(Stored data)
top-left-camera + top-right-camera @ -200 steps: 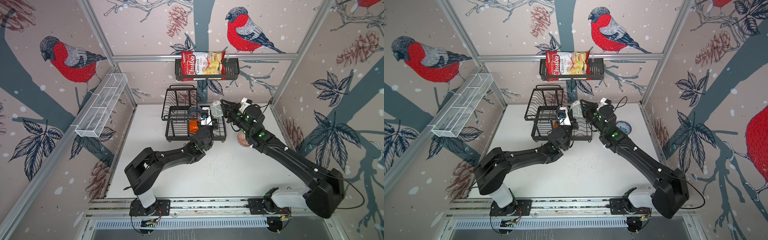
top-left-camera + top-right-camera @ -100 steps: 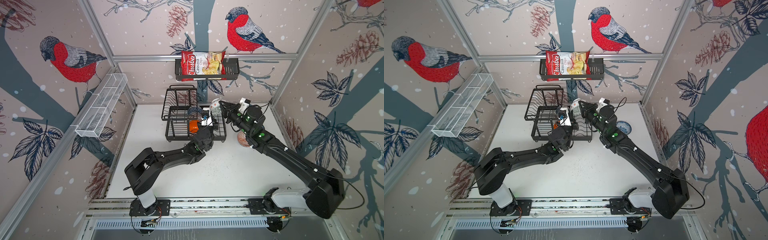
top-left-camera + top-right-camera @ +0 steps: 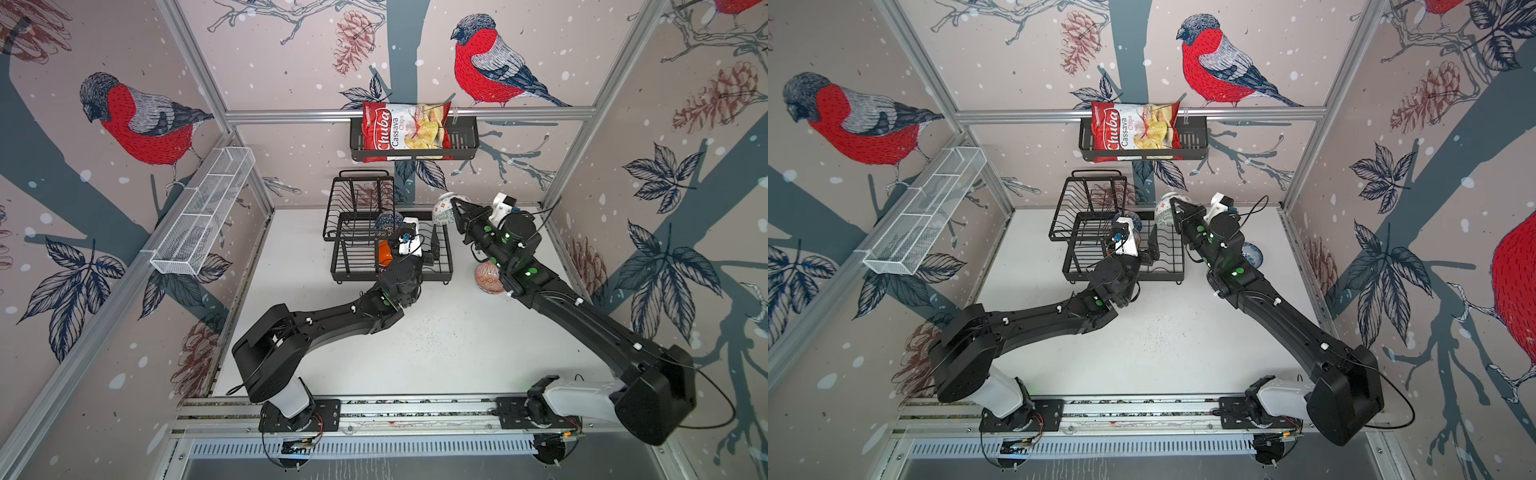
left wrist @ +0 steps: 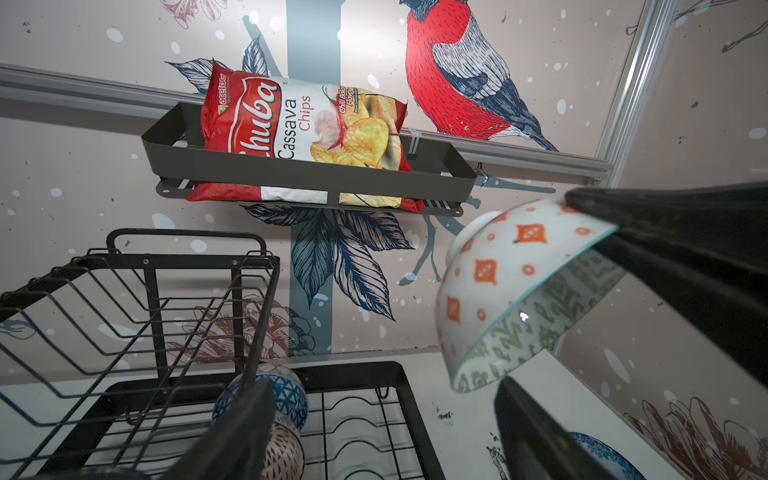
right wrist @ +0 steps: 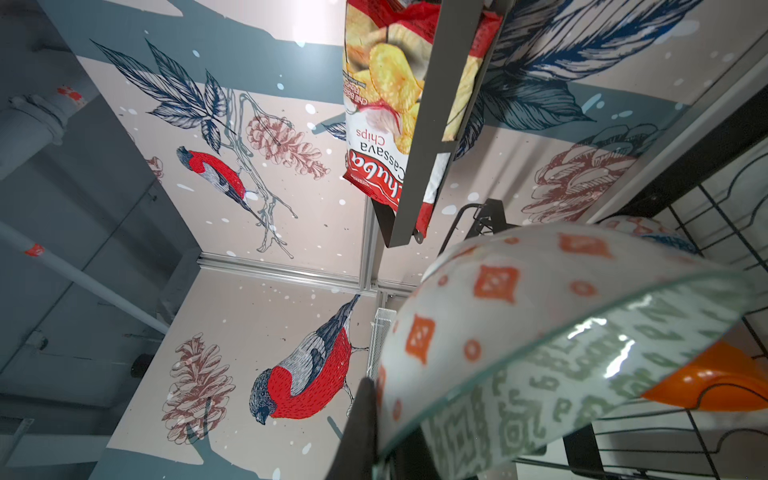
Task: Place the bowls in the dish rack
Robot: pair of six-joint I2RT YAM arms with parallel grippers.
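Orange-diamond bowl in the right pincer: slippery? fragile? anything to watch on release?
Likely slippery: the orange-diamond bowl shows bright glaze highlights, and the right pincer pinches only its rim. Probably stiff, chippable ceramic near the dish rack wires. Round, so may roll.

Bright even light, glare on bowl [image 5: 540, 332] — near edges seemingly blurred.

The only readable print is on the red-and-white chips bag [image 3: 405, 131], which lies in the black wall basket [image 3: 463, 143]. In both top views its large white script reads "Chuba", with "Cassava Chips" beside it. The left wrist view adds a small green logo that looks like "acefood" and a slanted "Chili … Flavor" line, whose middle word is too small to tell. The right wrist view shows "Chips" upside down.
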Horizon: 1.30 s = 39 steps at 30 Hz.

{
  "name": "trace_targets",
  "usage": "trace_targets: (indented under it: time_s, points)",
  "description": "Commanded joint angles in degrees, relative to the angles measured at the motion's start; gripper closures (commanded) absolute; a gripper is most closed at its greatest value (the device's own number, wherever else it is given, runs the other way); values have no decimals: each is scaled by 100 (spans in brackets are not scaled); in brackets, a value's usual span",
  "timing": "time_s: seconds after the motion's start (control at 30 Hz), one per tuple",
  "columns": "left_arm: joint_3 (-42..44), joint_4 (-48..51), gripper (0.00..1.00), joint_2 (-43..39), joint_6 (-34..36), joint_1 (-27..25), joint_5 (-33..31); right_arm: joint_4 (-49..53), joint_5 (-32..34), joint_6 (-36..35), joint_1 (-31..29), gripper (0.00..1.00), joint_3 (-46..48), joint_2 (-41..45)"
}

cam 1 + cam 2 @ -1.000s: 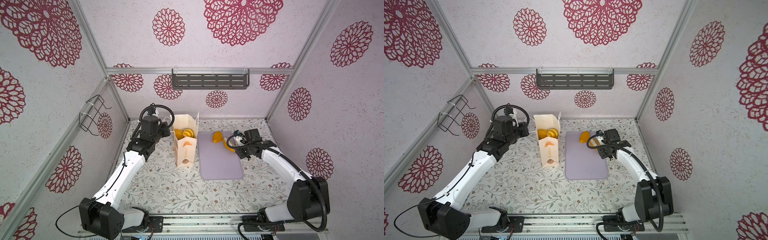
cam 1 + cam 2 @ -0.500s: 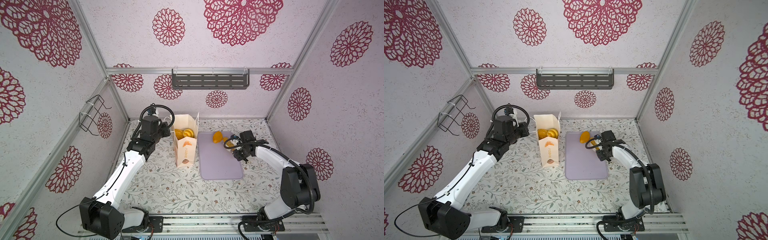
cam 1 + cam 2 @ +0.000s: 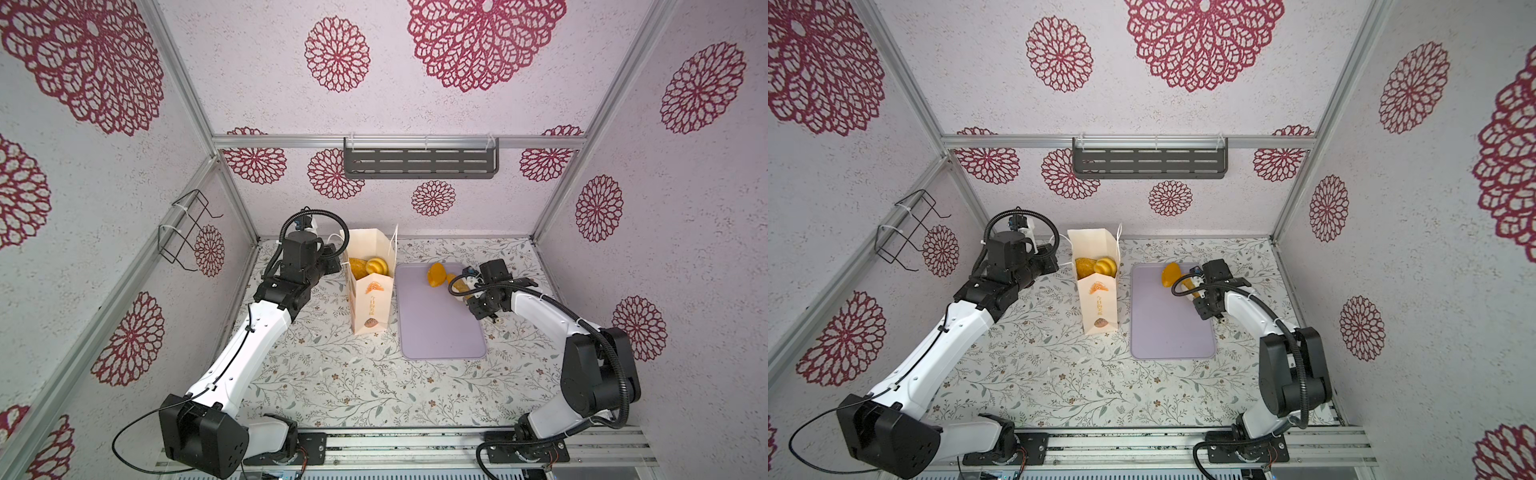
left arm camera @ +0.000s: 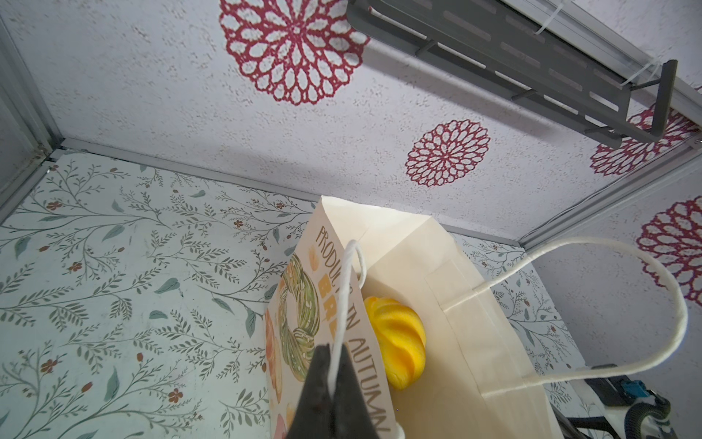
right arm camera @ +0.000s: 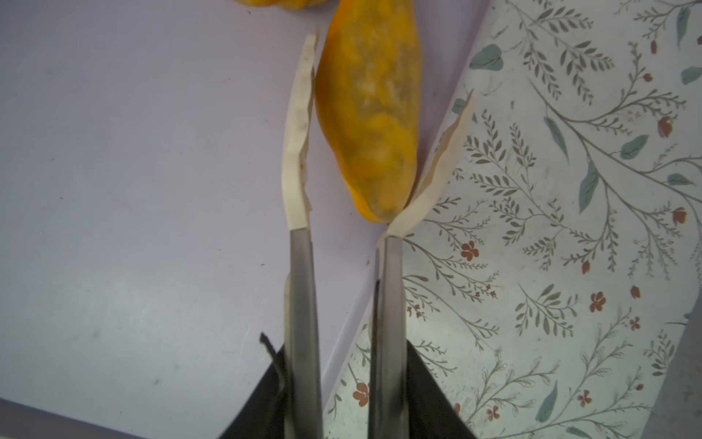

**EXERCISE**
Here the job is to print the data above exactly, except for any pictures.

**TASK ANSWER**
top-left-camera + top-right-camera @ -200 steps: 
top-left-camera + top-right-camera @ -100 steps: 
top-left-camera + top-right-camera @ +0 steps: 
left wrist @ +0 steps: 
right wrist @ +0 steps: 
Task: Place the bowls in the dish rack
Robot: pair of six-joint I2RT YAM arms with parallel grippers.
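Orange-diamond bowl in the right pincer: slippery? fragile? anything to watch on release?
Likely slippery: the orange-diamond bowl shows bright glaze highlights, and the right pincer pinches only its rim. Probably stiff, chippable ceramic near the dish rack wires. Round, so may roll.

Bright even light, glare on bowl [image 5: 540, 332] — near edges seemingly blurred.

The only readable print is on the red-and-white chips bag [image 3: 405, 131], which lies in the black wall basket [image 3: 463, 143]. In both top views its large white script reads "Chuba", with "Cassava Chips" beside it. The left wrist view adds a small green logo that looks like "acefood" and a slanted "Chili … Flavor" line, whose middle word is too small to tell. The right wrist view shows "Chips" upside down.
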Horizon: 1.30 s = 39 steps at 30 Hz.

{
  "name": "trace_targets",
  "usage": "trace_targets: (indented under it: time_s, points)",
  "description": "Commanded joint angles in degrees, relative to the angles measured at the motion's start; gripper closures (commanded) absolute; a gripper is most closed at its greatest value (the device's own number, wherever else it is given, runs the other way); values have no decimals: each is scaled by 100 (spans in brackets are not scaled); in brackets, a value's usual span",
  "timing": "time_s: seconds after the motion's start (control at 30 Hz), one per tuple",
  "columns": "left_arm: joint_3 (-42..44), joint_4 (-48..51), gripper (0.00..1.00), joint_2 (-43..39), joint_6 (-34..36), joint_1 (-27..25), joint_5 (-33..31); right_arm: joint_4 (-49..53), joint_5 (-32..34), joint_6 (-36..35), joint_1 (-31..29), gripper (0.00..1.00), joint_3 (-46..48), joint_2 (-41..45)"
}

cam 1 + cam 2 @ -1.000s: 
cam 1 + cam 2 @ -0.500s: 
cam 1 + cam 2 @ +0.000s: 
left arm camera @ +0.000s: 
right arm camera @ +0.000s: 

This exercise calls for no further output.